Le principal centre de recherche en France lance un programme pour attirer les chercheurs étrangers menacés

Vaisseau amiral de la recherche française, le Centre national de la recherche scientifique (CNRS) lance un programme pour attirer des scientifiques étrangers dont le travail est menacé, notamment aux États-Unis — un mouvement encouragé par l'exécutif.

EURACTIV France avec AFP
Ceremony marking the 80th anniversary of the French National Centre for Scientific Research (CNRS) at the Palais de la Decouverte in Paris
Le président français Emmanuel Macron et le président-directeur général du CNRS, Antoine Petit, lors de la cérémonie marquant le 80e anniversaire du Centre à Paris, France, le 26 novembre 2019. [EPA-EFE/BENOIT TESSIER]

Vaisseau amiral de la recherche française, le Centre national de la recherche scientifique (CNRS) lance un programme pour attirer des scientifiques étrangers dont le travail est menacé, notamment aux États-Unis — un mouvement encouragé par l’exécutif.

Les premiers contacts traduisent un « petit élan », qui concerne « pour l’immense majorité des non-Américains », explique à l’AFP Antoine Petit, le PDG du CNRS.

L’organisme, le premier en Europe en matière de recherche avec 34.000 agents, ouvre les bras aux « collègues aujourd’hui empêchés de faire de la recherche », mais aussi aux chercheurs français expatriés dont certains n’ont « pas envie de vivre et d’élever leurs enfants dans les États-Unis de Trump », dit-il.

Cette initiative, baptisée « Choose CNRS » (« Choisissez le CNRS »), suit celle impulsée par l’exécutif avec l’annonce mi-avril d’une plateforme « Choose France for science« .

« Des chercheurs étrangers sont déjà arrivés en France pour se familiariser avec les infrastructures en attente de la mise en place des fonds et de la plateforme », indique-t-on au ministère français de la Recherche.

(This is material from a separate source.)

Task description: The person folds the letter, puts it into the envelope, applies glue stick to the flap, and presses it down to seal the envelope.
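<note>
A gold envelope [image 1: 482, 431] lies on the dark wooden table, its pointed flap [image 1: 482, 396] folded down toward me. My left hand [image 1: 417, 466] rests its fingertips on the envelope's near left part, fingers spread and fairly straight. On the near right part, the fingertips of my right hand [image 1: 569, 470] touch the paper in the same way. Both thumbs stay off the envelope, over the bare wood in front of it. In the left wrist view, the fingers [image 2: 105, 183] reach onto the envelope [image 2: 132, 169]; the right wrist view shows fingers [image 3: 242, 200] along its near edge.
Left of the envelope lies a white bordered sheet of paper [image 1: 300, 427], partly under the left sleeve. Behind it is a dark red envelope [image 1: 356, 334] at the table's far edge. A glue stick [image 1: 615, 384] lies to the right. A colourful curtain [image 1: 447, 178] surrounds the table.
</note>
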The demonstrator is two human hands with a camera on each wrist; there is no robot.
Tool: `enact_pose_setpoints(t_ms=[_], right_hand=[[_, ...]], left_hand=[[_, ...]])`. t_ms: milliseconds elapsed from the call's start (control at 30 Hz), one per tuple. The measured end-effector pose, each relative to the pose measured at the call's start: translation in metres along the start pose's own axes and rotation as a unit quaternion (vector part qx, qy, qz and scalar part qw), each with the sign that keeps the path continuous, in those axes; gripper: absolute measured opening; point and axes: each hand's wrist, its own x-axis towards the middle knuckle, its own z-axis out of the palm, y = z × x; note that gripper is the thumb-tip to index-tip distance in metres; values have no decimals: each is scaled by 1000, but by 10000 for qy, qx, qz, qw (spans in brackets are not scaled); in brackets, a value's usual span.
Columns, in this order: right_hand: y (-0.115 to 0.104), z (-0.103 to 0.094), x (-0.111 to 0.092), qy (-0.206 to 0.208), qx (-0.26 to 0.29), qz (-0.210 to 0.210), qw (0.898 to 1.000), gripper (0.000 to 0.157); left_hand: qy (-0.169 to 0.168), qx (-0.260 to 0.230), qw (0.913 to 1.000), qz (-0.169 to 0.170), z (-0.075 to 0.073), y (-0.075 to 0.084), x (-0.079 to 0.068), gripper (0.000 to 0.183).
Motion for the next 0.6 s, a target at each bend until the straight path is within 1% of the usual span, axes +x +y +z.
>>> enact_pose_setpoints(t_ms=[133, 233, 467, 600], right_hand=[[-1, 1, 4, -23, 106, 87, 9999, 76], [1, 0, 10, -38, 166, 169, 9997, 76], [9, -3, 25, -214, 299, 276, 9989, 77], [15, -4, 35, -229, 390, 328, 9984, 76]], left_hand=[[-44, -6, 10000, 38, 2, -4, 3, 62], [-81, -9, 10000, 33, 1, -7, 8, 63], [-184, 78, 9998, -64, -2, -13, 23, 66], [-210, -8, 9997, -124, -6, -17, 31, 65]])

Ces programmes font suite à l’annonce par le président français Emmanuel Macron d’une conférence à Paris de la communauté de la recherche, prévue lundi.

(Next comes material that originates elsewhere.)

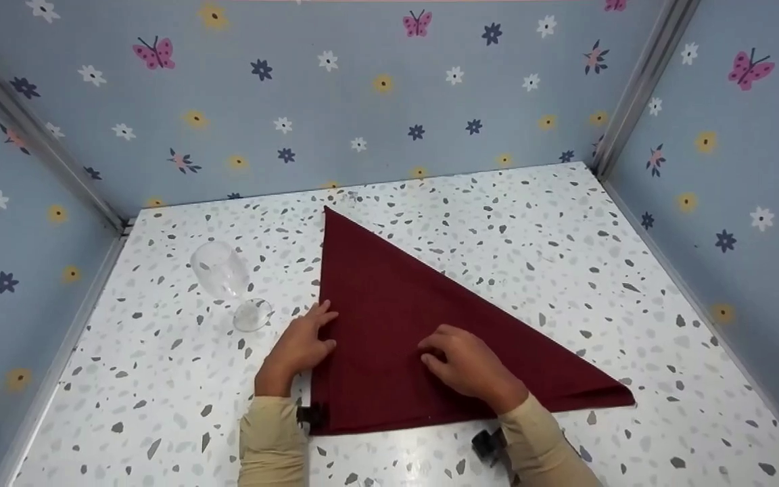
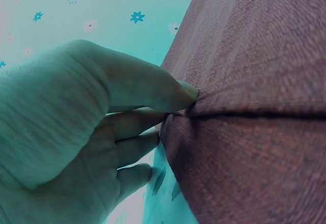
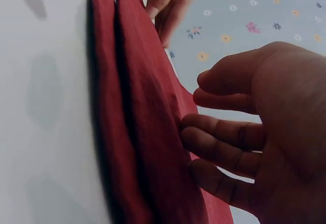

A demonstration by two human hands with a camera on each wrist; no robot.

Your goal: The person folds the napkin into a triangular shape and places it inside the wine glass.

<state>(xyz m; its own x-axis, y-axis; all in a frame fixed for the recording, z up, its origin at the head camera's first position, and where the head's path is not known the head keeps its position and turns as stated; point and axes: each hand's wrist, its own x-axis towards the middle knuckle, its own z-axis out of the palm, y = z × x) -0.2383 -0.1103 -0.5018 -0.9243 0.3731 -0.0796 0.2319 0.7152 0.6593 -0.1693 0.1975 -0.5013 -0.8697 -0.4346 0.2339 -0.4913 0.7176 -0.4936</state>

Intitulé « Choose Europe for Science« , l’évènement auquel participera la présidente de la Commission européenne Ursula von der Leyen, entend signifier « dans un moment où les libertés académiques connaissent un certain nombre de reflux ou de menaces, que l’Europe est un continent d’attractivité », selon la présidence française.

Pionnière de ce mouvement dès le mois de mars avec son programme « Safe place for science » (« un endroit sûr pour la science »), l’Université d’Aix-Marseille, dans le sud-est de la France, accueillera ses premiers chercheurs en juin.

Nerf de la guerre

Depuis le retour de Donald Trump à la Maison-Blanche en janvier, chercheurs et universités sont dans le collimateur de son gouvernement et ont peur pour leur avenir, entre libertés académiques et de recherche minées, financements sabrés.

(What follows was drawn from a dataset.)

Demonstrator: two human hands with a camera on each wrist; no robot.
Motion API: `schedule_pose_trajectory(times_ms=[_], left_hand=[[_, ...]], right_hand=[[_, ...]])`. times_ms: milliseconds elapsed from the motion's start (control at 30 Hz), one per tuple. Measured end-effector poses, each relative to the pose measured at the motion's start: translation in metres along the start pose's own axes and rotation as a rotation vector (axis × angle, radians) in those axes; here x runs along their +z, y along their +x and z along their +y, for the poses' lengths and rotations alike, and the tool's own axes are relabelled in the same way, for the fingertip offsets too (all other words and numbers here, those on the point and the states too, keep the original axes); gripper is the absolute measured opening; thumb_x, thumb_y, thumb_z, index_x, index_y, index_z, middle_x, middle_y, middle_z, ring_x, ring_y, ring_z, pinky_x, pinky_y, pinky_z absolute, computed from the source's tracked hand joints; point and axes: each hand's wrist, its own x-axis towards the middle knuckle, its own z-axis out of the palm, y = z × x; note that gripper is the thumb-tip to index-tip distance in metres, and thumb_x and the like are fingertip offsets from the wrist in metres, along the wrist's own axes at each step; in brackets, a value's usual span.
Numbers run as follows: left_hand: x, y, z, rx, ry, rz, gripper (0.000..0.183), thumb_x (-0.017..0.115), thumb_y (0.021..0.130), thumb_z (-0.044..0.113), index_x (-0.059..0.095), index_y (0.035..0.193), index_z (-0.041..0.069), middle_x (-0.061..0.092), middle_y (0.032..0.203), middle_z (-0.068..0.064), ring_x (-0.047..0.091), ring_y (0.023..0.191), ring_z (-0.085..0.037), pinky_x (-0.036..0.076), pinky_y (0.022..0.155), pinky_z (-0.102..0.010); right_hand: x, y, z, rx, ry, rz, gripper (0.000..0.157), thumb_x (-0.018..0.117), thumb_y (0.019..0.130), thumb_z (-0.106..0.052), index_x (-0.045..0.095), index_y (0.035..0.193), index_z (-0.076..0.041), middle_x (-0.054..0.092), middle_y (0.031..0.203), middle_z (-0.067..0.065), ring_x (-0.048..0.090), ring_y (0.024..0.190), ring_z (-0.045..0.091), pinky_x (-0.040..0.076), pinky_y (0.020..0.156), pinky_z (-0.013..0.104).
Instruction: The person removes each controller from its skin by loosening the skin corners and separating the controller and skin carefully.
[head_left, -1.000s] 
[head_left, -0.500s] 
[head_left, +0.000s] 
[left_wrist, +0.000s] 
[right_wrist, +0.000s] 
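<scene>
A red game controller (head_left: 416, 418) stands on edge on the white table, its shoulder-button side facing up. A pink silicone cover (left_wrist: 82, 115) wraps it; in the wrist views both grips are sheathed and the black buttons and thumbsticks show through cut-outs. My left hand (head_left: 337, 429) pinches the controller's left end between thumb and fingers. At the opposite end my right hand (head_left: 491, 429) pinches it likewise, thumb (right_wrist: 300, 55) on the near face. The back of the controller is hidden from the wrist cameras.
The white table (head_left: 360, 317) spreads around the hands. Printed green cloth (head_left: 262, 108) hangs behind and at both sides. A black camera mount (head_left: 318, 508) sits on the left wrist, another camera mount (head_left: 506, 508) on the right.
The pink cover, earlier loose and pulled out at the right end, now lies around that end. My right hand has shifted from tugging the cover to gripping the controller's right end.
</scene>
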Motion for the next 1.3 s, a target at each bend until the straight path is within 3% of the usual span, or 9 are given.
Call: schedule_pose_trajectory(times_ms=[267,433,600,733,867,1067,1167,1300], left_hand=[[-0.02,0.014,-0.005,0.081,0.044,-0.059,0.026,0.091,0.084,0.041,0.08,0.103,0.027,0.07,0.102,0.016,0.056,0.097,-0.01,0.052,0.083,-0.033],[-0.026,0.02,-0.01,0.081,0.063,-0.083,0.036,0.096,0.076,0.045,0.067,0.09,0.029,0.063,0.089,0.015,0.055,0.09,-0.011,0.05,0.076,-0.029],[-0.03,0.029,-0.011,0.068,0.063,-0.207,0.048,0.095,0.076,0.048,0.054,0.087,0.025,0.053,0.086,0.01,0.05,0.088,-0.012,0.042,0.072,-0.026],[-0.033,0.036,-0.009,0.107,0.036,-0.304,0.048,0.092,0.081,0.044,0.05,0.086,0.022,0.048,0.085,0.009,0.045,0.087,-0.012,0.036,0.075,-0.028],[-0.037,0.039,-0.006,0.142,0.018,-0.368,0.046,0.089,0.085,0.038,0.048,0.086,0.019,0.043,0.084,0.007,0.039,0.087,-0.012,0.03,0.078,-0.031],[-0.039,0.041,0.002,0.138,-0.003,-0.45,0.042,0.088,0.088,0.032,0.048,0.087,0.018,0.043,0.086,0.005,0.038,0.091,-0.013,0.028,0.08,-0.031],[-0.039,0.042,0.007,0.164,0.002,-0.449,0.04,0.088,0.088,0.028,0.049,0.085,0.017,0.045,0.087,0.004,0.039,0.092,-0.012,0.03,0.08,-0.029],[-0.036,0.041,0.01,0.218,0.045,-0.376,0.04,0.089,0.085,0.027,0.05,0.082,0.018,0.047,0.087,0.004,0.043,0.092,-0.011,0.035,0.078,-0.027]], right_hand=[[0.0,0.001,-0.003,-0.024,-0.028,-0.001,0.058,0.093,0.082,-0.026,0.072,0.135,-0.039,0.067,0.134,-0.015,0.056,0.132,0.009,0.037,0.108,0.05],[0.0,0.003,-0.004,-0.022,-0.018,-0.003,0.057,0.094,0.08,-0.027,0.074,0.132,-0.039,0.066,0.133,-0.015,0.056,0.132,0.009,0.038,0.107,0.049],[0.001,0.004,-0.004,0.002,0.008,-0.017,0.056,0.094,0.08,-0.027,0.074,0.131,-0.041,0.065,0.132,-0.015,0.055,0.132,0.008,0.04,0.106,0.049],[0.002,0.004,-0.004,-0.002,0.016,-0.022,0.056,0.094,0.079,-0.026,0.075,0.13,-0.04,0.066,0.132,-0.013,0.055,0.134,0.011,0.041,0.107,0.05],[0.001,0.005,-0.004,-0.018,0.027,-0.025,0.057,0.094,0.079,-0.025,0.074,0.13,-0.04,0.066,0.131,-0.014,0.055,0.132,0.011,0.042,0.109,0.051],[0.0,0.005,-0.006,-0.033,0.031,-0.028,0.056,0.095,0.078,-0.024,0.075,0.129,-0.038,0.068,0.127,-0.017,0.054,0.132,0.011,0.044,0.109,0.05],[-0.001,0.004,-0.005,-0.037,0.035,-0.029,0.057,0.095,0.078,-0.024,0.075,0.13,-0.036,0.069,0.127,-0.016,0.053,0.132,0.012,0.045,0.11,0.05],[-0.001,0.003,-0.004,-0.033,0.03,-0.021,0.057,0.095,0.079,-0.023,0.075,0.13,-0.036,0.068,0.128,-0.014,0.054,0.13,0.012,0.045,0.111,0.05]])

Avec son initiative, le CNRS, qui a l’habitude de recruter des chercheurs non français à hauteur d’un tiers chaque année dans ses concours classiques, vise quatre publics, des post-doctorants — dont certains pourraient espérer des emplois pérennes — jusqu’à d’éventuelles « stars » de la recherche mondiale, sur des chaires internationales.

Sans besoin de les payer mieux que ne le sont les meilleurs déjà employés, selon son PDG.

Il se dit en effet convaincu que « la motivation d’un chercheur n’est jamais la rémunération », mais avant tout « l’environnement de travail, avec ses infrastructures, et la possibilité de se confronter aux meilleurs ».

Sans compter qu’une fois intégrés les frais liés à l’éducation, la santé et la protection sociale, les écarts de rémunération paraissent plus faibles.

Pour autant, l’argent restant le nerf de la guerre pour financer la recherche, le responsable note que la marge de manœuvre du CNRS n’est « pas très grande ».

Il place ses espoirs dans l’annonce sur la plateforme « Choose France » que l’État pourrait abonder jusqu’à 50% du coût de projets de recherche, au mérite et sur les fonds du programme France 2030.

« C’est au niveau européen que l’effort doit être fait », remarquait récemment le ministre français de la Recherche Philippe Baptiste. Et pas seulement pour des questions d’argent, mais aussi pour la libre circulation des chercheurs ou de la connaissance.

« On pense, à France-Universités, que c’est l’échelle à laquelle il faut travailler », souligne aussi auprès de l’AFP son vice-président Jean-François Huchet, en rappelant que « l’Europe de la recherche doit encore se constituer ».

« Ce que nous pouvons faire pour les chercheurs aux États-Unis pourrait accélérer le mouvement et améliorer nos dispositifs », ajoute-t-il.

Par exemple, dans l’accès à certaines bases de données, partagées avec les États-Unis, qui pourrait être menacé. Ce qui « pose la question de notre souveraineté », avertit le responsable.